DATA SEGMENT –
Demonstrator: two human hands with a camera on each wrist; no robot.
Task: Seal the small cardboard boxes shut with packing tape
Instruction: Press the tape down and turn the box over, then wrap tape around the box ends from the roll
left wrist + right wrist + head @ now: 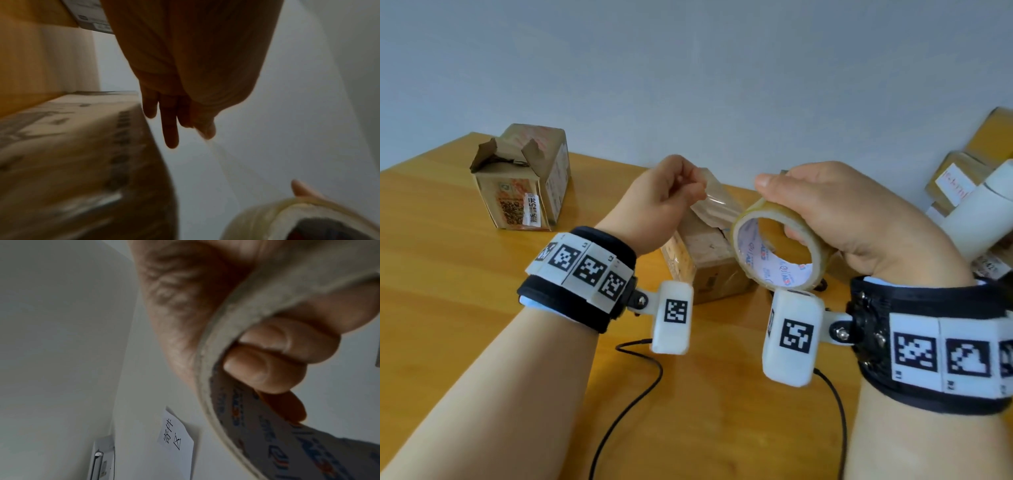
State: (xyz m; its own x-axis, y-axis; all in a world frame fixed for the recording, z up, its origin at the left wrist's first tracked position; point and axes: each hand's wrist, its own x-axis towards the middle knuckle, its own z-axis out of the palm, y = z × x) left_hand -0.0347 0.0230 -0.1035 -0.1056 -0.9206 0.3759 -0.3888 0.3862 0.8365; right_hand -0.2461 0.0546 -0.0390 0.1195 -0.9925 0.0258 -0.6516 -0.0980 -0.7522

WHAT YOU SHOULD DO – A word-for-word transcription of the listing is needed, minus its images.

EXPECTED ANSWER –
Demonstrator: two human hands with a camera on each wrist; no robot.
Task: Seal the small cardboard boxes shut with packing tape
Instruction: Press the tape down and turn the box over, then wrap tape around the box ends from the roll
left wrist + right wrist + head @ now: 
State: (xyz m; its own x-axis, y-axis; all in a world frame fixed for the recording, z up, its origin at the left wrist's first tracked position; point and axes: each hand's wrist, its own x-axis towards the middle knuckle, its own z-axis out of the palm, y = z × x) left_hand -0.0347 0.0230 -0.1035 -0.1056 -0.9206 0.3759 -0.3888 0.3862 0.8365; right_hand -0.2461 0.0546 -0.0390 0.1195 -0.9925 0.0258 -0.6516 -0.0980 -0.7522

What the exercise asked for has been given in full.